South African surfers have traditionally struggled on the world competitive stage, and for good reasons.
The obvious one is our currency, with its reputation as the runt of the world numismatic collective, which makes it a lot more expensive for our youngsters to travel.
The other is time zones, with events often held in places obscenely far from the tip of Africa. But we’re clawing our way back, with the excellent news this week emanating from Hawaii, when South Africans took third, fourth and fifth at the HIC Pro presented by Vans at the globally renowned break Sunset Beach on the North Shore.
It may have been only a 3,000 point WSL Qualifying Series (QS) event, but the Saffa contingent were up against some of the best in the world.
As the pro surfing season moves into the business end – the final events in Hawaii – many top pros are surfing as many events as possible to accumulate points to stay in the mix next year.
Of the four South Africans who made the top 16 – an unheralded number in the cut and thrust of competition in Hawaii - three made it into the semi-finals and two into the final.
Beyrick de Vries (uMhlanga) and Slade Prestwich (Durban) took third and fourth while David Van Zyl (Glenashley) got equal fifth.
Not since the heady days of South African dominance on the world stage 42 years ago have two South Africans made it into the final of a professional surfing event in Hawaii - a first since the world professional circuit was inaugurated in 1976.
The results by De Vries, Prestwich and Van Zyl - with Matthew McGillivray (Jeffreys Bay) making the quarter-finals – confirms that we’re finally learning how to win away from home, just like the Springboks (hopefully for today!).
The likes of former CT stars Dusty Payne (HAW), Nat Young (US) and Ricardo Christie (NZ) surfed the event because it was the official trials event for the prestigious Hawaiian Triple Crown series (three major events) on the North Shore.
De Vries famously earned a perfect 10-point ride at the 2013 Vans World Cup – “a wave that was hailed as the best barrel ever surfed in competition at Sunset’s west peak”.
According to reports, the SA contingent’s skill and commitment this week stood out from the opening day.
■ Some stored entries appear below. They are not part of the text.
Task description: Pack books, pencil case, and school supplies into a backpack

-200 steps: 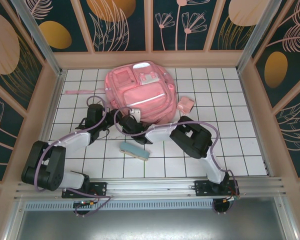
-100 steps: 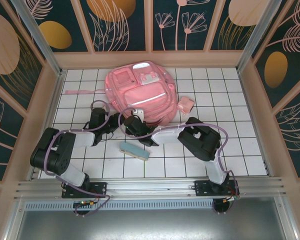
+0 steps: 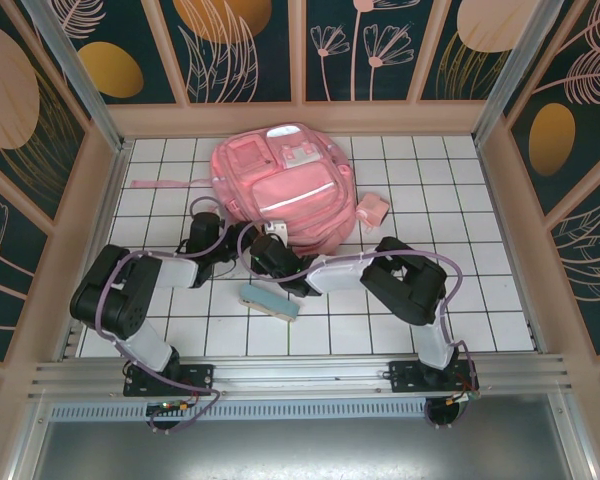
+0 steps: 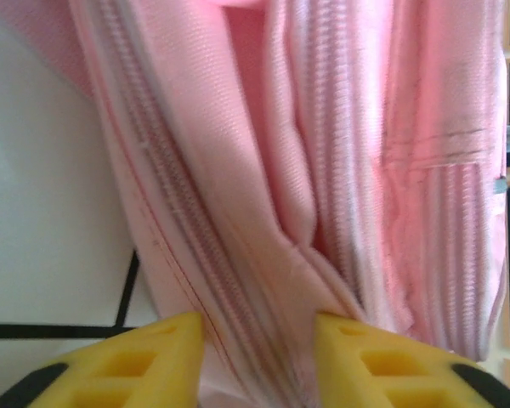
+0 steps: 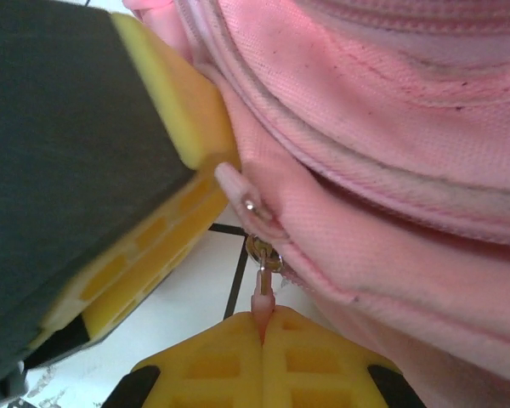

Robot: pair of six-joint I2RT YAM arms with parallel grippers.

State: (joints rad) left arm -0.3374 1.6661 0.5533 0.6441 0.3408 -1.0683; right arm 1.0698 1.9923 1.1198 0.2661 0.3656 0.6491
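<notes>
- Step in hand, as judged: opening the backpack [image 3: 280, 185]. Both arms work at its 6 o'clock edge.
- Right fingers [image 5: 263, 327]: clenched on the pink zipper pull [image 5: 262, 296].
- Left fingers [image 3: 230, 241]: set either side of a fabric fold beside the zip track. Whether they pinch it cannot be told.
- Next move, as judged: the left fingers anchor the fabric while the right fingers draw the pull along the track. A weak anchor risks dragging the whole bag.
- Backpack: pink, soft, front pockets up, at the desk's [image 3: 460, 290] 12 o'clock.
- Pencil case [image 3: 270, 300]: on the desk at the backpack's 6 o'clock, apart from it.
- School supplies [image 3: 372, 210]: just beside the backpack at its 3 o'clock, unpacked.
</notes>
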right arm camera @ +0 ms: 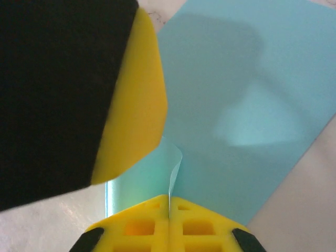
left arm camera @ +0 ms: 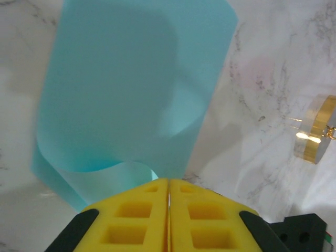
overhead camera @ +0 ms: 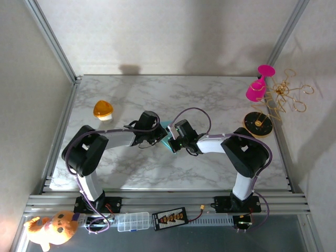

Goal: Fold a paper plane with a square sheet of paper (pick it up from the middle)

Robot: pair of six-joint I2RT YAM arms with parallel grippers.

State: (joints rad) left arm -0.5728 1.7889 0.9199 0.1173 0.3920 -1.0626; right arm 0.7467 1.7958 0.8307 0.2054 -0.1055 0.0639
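Both arms meet at mid-desk (overhead camera: 210, 100). The left end effector (left arm camera: 168, 181) has its jaws pressed together, pinching the square sheet of paper (left arm camera: 121, 79) where its curled-over layers converge. The right end effector (right arm camera: 169, 197) is likewise clamped tight on a thin upturned edge of the same sheet. The teal paper hangs between the two, bowed in a loose loop above the marble, with the left finger (right arm camera: 131, 100) just beside the right's grip.

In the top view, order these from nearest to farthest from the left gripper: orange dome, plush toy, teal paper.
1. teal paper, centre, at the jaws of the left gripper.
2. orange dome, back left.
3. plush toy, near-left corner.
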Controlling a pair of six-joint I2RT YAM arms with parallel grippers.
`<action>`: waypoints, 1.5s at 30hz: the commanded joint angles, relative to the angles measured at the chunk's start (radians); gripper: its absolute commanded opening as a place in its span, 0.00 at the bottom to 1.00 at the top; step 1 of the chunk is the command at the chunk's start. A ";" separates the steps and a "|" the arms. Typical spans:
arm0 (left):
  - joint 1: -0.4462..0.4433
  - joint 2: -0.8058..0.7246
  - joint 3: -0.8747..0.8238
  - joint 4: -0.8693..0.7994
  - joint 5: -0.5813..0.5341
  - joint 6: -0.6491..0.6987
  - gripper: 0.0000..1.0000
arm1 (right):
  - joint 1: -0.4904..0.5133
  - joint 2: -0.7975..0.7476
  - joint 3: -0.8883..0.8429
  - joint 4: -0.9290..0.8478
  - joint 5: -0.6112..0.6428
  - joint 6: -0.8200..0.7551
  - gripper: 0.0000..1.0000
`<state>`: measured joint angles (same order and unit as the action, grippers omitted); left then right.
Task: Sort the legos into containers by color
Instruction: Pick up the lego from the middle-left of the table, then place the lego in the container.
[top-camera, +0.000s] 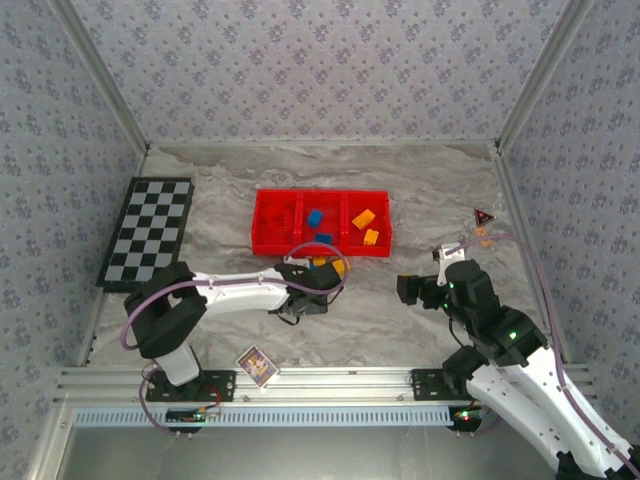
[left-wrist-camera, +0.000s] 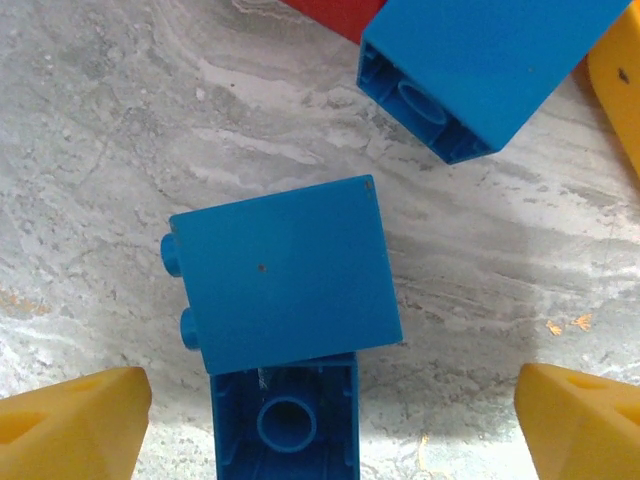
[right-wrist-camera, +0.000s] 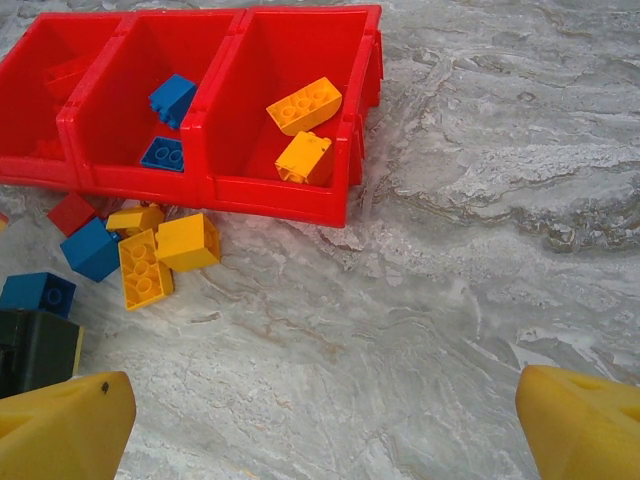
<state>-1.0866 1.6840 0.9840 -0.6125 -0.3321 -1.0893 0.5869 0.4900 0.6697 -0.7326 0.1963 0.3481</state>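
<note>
Ahead of the right fingers (right-wrist-camera: 62, 428) the tray (right-wrist-camera: 280, 198) has three compartments (right-wrist-camera: 300, 45): two orange-yellow bricks (right-wrist-camera: 303, 105) in one, two blue bricks (right-wrist-camera: 172, 97) in the next, reds (right-wrist-camera: 66, 76) in the third uncountable. On the surface (right-wrist-camera: 450, 290), ahead-left of those fingers: three loose yellow bricks (right-wrist-camera: 188, 242), two loose blue bricks (right-wrist-camera: 92, 250), one red brick (right-wrist-camera: 72, 212). Between and ahead of the left fingers (left-wrist-camera: 70, 425): three blue legos (left-wrist-camera: 285, 275).

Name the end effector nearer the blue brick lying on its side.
Left: the left end effector hangs directly over the blue brick; the right end effector stands well off to its right.
</note>
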 joint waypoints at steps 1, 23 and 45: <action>0.008 0.031 -0.009 0.001 0.016 -0.005 0.91 | -0.004 0.005 -0.007 0.002 0.028 0.009 1.00; 0.088 -0.156 -0.208 0.137 0.034 -0.046 0.36 | -0.003 0.004 -0.005 -0.004 0.041 0.012 1.00; 0.251 -0.257 0.210 0.008 0.001 0.350 0.26 | -0.021 0.005 -0.007 -0.005 0.049 0.011 1.00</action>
<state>-0.8864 1.3716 1.1255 -0.6025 -0.3767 -0.8585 0.5735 0.4938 0.6697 -0.7326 0.2218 0.3489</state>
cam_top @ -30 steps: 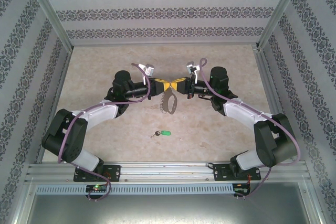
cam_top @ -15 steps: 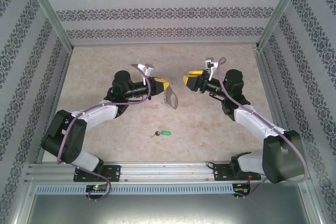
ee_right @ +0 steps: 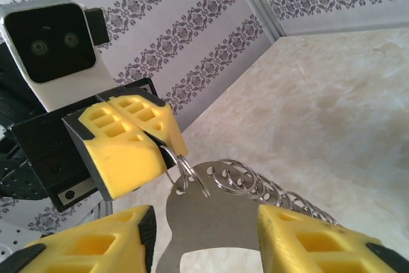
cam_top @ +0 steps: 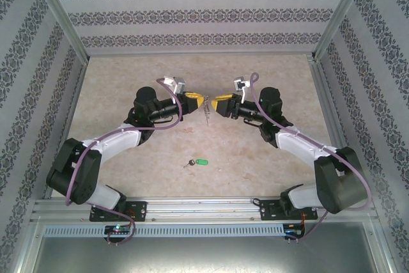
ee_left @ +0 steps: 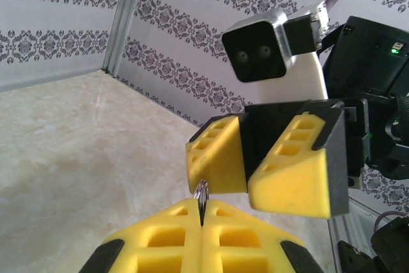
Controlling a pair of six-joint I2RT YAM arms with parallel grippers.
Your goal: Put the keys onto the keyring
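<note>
The keyring (ee_right: pixel 211 187) is a flat grey metal plate with a row of small split rings (ee_right: pixel 255 180) along one edge. It hangs in the air between my two grippers and looks edge-on from above (cam_top: pixel 206 112). My left gripper (ee_left: pixel 202 212) is shut on one end ring (ee_left: pixel 202 191) of the keyring, and this gripper also shows in the top view (cam_top: pixel 197 100) and in the right wrist view (ee_right: pixel 167 148). My right gripper (ee_right: pixel 204 218) faces it, open, its fingers either side of the plate (cam_top: pixel 219 103). The keys (cam_top: pixel 196 163), a small silver key on a green tag, lie on the table nearer the bases.
The table top (cam_top: pixel 128 81) is pale marble-patterned, with patterned walls (cam_top: pixel 192 14) at the back and sides. An aluminium rail (cam_top: pixel 204 208) runs along the near edge by the arm bases.
My right gripper let go of the keyring, pulled away to the right, opened, and has now come back close to it. The keyring has swung edge-on under the left gripper.
</note>
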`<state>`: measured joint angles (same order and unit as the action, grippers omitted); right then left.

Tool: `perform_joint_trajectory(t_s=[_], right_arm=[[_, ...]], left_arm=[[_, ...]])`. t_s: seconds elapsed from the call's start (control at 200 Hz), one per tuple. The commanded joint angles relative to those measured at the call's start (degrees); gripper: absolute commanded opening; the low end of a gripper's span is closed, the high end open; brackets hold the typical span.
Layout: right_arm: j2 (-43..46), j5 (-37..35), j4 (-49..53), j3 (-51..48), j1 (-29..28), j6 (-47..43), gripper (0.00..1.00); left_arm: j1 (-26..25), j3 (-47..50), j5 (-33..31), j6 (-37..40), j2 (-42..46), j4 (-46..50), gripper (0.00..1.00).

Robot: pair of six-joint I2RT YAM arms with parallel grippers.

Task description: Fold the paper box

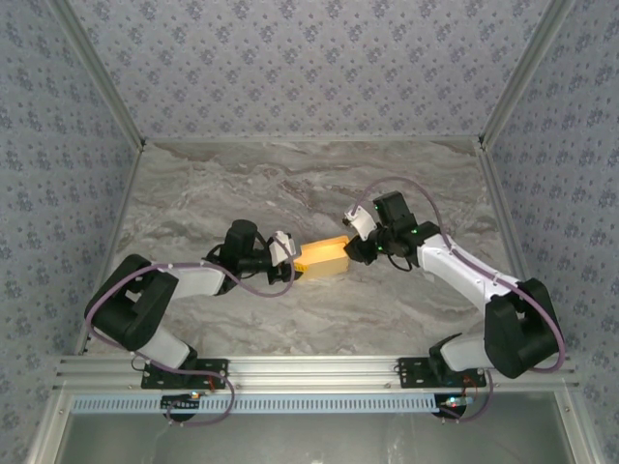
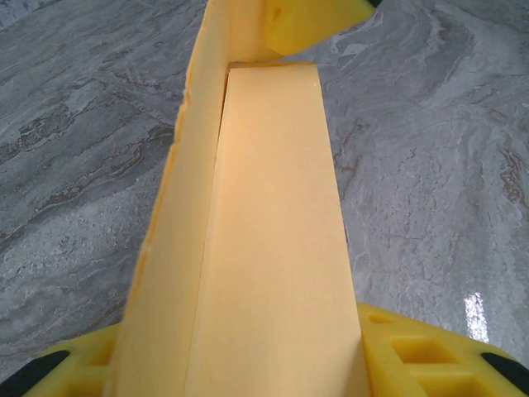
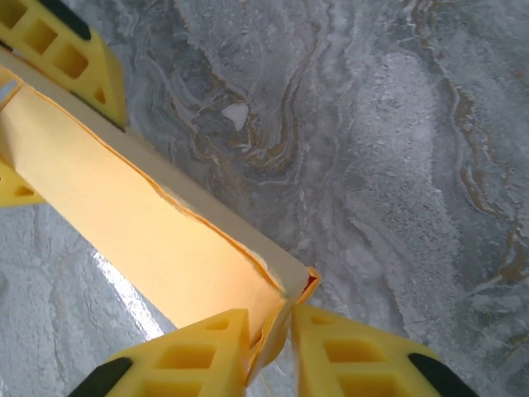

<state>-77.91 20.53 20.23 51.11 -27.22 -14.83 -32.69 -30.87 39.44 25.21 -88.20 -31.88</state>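
Box (image 1: pixel 324 256) is at mid-table (image 1: pixel 290 184), spanned between both grippers. Whether it is lifted or resting cannot be told.

Left gripper (image 1: pixel 293 263): jaws are closed across one end of the box, with the full width clamped. Right gripper (image 1: pixel 354 246): jaws are nearly together, with a thin edge of card pinched at the opposite end's corner.

Risks, as judged:
- Card is thin and is held at both ends. If the arms are pulled apart or twisted out of step, the seam could be torn or a panel creased off-line.
- Only a corner is caught by the right pinch, so the flap could slip out and the fold spring open.
- Walls could be bowed or crushed if the left clamp is tightened further.
- The side wall is not seen to be latched and could splay once released.

View differences:
- Top: both arms and the box's position are given, but no grip detail.
- Left wrist: the long panel, one upright side wall and the crease gap between them are shown. A right finger (image 2: pixel 314 21) is seen at the far end.
- Right wrist: a layered, ragged long edge and a slightly gaping corner are shown, neither visible elsewhere. The card is seen sandwiched between the right fingers (image 3: pixel 198 351), and a left finger (image 3: pixel 66 50) sits at the far end.
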Motion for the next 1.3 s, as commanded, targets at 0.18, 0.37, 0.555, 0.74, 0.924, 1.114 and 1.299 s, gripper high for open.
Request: perform_joint_trajectory(t_s=[0.18,0.37,0.555,0.74,0.924,1.114,1.299], right_arm=[[0.5,-0.5,4.9,4.1,-1.1,1.8,0.22],[0.2,1.0,5.5,4.3,-1.2,2.0,0.20],[-0.5,2.0,5.5,4.2,-1.1,2.6,0.15],[-0.2,4.2,4.7,4.1,-1.2,4.6,0.15],[0.5,5.2,2.3,2.7,-1.4,8.0,0.18],[2.7,5.0,-1.9,-0.5,-1.4,12.2,0.22],[3.4,3.9,-3.3,-2.2,-1.6,13.5,0.18]], left_arm=[[-0.3,-1.3,0.4,0.4,-1.4,2.0,0.43],[-0.3,-1.7,0.4,0.4,-2.0,2.2,0.43],[-0.3,-2.0,0.3,0.5,-2.1,2.9,0.41],[-0.3,-2.2,0.3,0.4,-2.4,3.0,0.41],[-0.3,-2.3,0.1,0.3,-2.6,3.0,0.41],[-0.3,-2.4,0.0,0.4,-2.6,3.0,0.41],[-0.4,-2.6,0.2,0.3,-3.2,3.0,0.40]])
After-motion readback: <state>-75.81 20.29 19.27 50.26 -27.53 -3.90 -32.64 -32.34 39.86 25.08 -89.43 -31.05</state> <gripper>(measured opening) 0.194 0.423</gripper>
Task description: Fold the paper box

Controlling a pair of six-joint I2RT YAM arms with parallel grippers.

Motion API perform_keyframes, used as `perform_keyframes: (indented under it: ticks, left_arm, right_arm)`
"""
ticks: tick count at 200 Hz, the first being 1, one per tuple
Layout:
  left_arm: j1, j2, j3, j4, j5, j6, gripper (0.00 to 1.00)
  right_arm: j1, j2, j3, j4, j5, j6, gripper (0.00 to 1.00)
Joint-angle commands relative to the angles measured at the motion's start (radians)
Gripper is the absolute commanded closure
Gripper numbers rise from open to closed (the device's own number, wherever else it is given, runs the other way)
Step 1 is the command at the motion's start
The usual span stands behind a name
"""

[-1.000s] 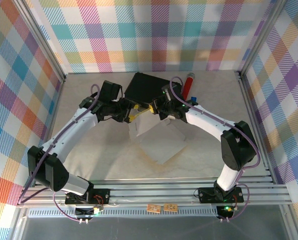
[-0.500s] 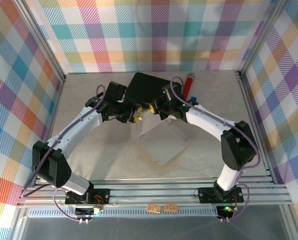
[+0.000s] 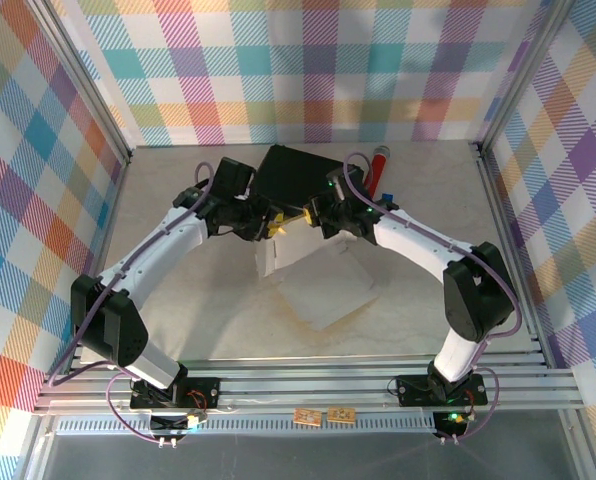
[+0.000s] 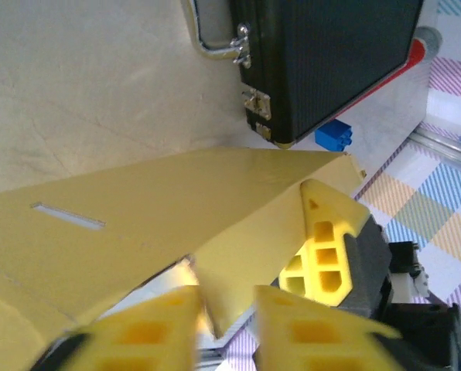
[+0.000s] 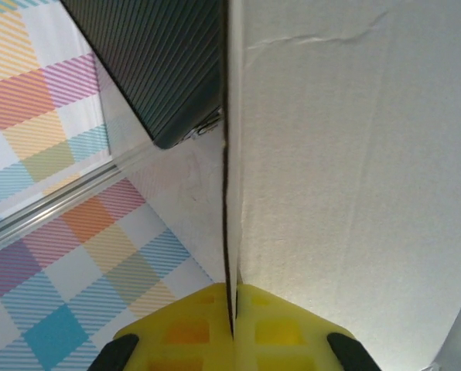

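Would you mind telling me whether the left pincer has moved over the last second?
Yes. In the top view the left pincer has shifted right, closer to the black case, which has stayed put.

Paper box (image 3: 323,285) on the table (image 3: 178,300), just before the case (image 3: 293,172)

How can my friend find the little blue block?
Find the black case at the back of the table. By its right corner, beside the red tube, sits the blue block. It is tiny and bright blue; its neighbours are black and red.
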Motion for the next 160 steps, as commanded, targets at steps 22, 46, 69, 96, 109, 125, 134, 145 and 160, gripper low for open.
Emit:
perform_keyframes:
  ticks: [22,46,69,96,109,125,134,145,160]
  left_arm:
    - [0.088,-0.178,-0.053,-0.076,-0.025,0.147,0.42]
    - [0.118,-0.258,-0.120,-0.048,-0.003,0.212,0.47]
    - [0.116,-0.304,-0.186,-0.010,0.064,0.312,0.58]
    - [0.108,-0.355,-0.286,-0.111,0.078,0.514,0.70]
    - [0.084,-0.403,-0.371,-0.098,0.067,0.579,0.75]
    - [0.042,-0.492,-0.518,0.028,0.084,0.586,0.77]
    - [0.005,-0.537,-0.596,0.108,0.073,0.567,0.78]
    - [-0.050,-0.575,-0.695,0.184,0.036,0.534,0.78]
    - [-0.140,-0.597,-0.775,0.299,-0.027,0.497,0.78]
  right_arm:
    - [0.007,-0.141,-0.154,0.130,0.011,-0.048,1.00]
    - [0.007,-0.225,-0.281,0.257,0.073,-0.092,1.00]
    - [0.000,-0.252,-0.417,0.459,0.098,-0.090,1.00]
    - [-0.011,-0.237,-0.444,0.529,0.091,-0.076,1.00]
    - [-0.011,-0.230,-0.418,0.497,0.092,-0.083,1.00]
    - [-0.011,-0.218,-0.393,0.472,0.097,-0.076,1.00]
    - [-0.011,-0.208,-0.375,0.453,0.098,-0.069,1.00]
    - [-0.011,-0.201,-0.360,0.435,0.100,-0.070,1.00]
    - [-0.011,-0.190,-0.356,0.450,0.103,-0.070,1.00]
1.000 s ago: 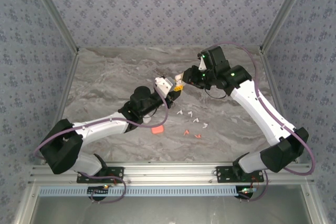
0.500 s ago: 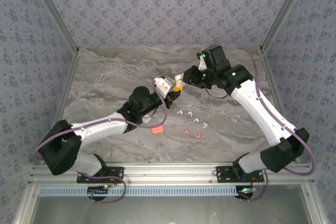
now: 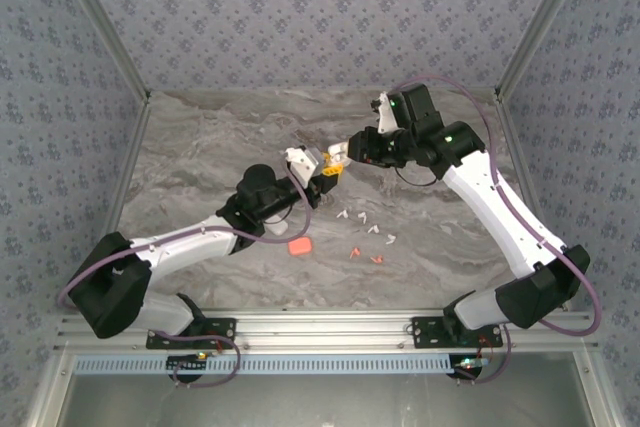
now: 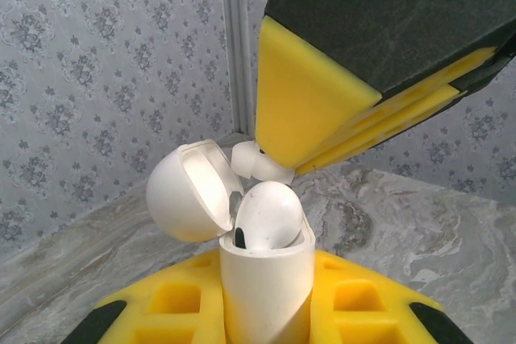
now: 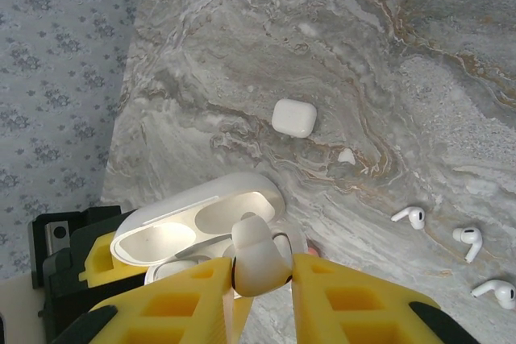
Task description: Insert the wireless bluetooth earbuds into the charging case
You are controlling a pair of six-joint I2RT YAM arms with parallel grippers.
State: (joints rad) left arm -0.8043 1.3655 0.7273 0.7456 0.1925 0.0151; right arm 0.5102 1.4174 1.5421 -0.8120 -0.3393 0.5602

De Vries took down all three of the above - Payne, Young and Christie -as well as eventual winner Hawaiian Kiron Jabour, on his way to the final.
His 1,680 points for third, his best result of 2018, sees him crack the top 50 on the QS rankings, jumping 14 spots to 49th.
Opening round stand outs were Prestwich, Dylan Lightfoot (J-Bay) and Van Zyl. The former two won their opening heats, while Van Zyl qualifies for the Triple Crown events after winning three consecutive heats before falling in the semi for his equal fifth.
McGillivray holds on as South Africa’s highest QS ranked surfer. He advanced through two rounds, including an absolute nail-biter in Round 4.
He and Van Zyl came from behind in the dying seconds to overtake Noe Mar McGonagle (CRC) and Hawaiian stand out Joshua Moniz to grab the first and second spots needed to advance.
With two big QS10 000-rated events still to be held, McGillivray lies just 4 000 points shy of a top 10 berth on the QS that will guarantee him a spot on the elite CT for 2019.
Prestwich posted his best QS performance in his fourth.
The Durbanite moved 49 places to a career-high 104th on the QS, but the main thing is that he will probably qualify for the Haleiwa and Sunset Beach legs of the Triple Crown. Times a’changin’ for the good!
Expect hot weather today, with calm winds followed by a light SW in the afternoon. Some fun 2-4’ west peaks in the smooth morning seas on exposed coast. Muizenberg small 2’ and clean with mild cross-shore in the afternoon.
Tomorrow, a stiff NW blows as a cold front scrapes over the peninsula bringing ragged seas, but no swell, and light scattered showers from mid afternoon growing slightly more consistent into the evening.